E’ doveroso rinnovare il ringraziamento, sia ai nostri imprenditori, per aver accettato il sacrificio economico degli aumenti salariali riconosciuti nonostante un contesto ancora molto complicato, che alle Organizzazioni Sindacali, per aver saputo comprendere anche le esigenze delle imprese, sui temi della flessibilità e produttività.
Abbiamo, per la prima volta, un Contratto Collettivo Nazionale del Lavoro espressamente dedicato al nostro settore, cucito sulle caratteristiche delle nostre 300.000 imprese, che interessa oltre 700mila lavoratori dipendenti del comparto.
Dal punto di vista simbolico, il nostro settore è stato richiamato ad un rinnovato protagonismo nel momento in cui il Governo ha proclamato il 2018 “Anno nazionale del cibo italiano”, con l’obiettivo di rafforzarne le sue trasversali funzioni: economica, ambientale, nutrizionale, sociale, etica e anche culturale.
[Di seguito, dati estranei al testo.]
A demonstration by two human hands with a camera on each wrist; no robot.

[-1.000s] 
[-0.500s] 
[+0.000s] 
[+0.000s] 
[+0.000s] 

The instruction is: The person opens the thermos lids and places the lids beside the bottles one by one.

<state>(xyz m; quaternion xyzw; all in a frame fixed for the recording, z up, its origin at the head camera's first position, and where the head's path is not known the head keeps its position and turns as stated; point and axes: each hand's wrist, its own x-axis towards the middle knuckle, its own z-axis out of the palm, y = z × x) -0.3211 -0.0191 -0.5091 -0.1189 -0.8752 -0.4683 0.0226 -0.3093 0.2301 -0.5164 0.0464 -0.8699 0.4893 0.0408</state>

Come ricordate, ci eravamo lasciati nel novembre del 2017, con un’Assemblea onorata da una visita a Sua Santità Papa Francesco, dedicata “Alla persona al centro della buona economia”, dove avevamo affrontato la dimensione umana e sociale del Lavoro, riprendendo i valori etici dell’Impresa.
Dopo il Santo Padre era francamente difficile fare meglio, ma abbiamo deciso di gettare un ponte ideale tra le due Assemblee, tra persona e cultura, cavalcando così l’anno forte del cibo italiano e provando anche a sfidare tanti luoghi comuni.
Fipe ha così deciso di dedicare quest’anno la sua Assemblea al binomio “Cibo e Cultura”, perché convinta che, nella misura in cui riesce ad allargare lo sguardo, oltre, cioè, agli aspetti economici o più tradizionali di un elemento essenziale della vita dell’uomo, come è il cibo, si migliora anche la sensibilità e la considerazione verso un settore come quello dei “Pubblici Esercizi”.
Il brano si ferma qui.